▼
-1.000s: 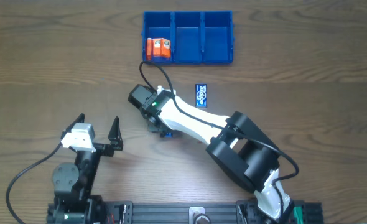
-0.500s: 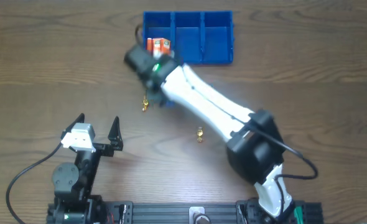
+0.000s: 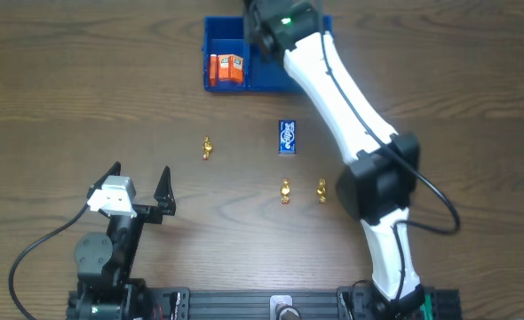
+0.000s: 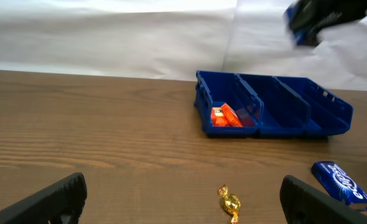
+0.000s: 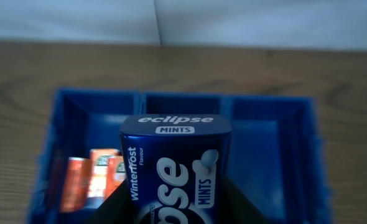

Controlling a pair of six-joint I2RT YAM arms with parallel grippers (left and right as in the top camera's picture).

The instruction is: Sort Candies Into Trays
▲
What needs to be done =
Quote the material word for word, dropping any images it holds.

Written solution =
-1.000s: 
-0.500s: 
+0.000s: 
+0.000s: 
+0.000s: 

Controlling a pair of six-joint I2RT YAM arms with parallel grippers (left and right as in the top camera's picture).

The instruction is: Sort Candies Into Trays

No additional output is needed.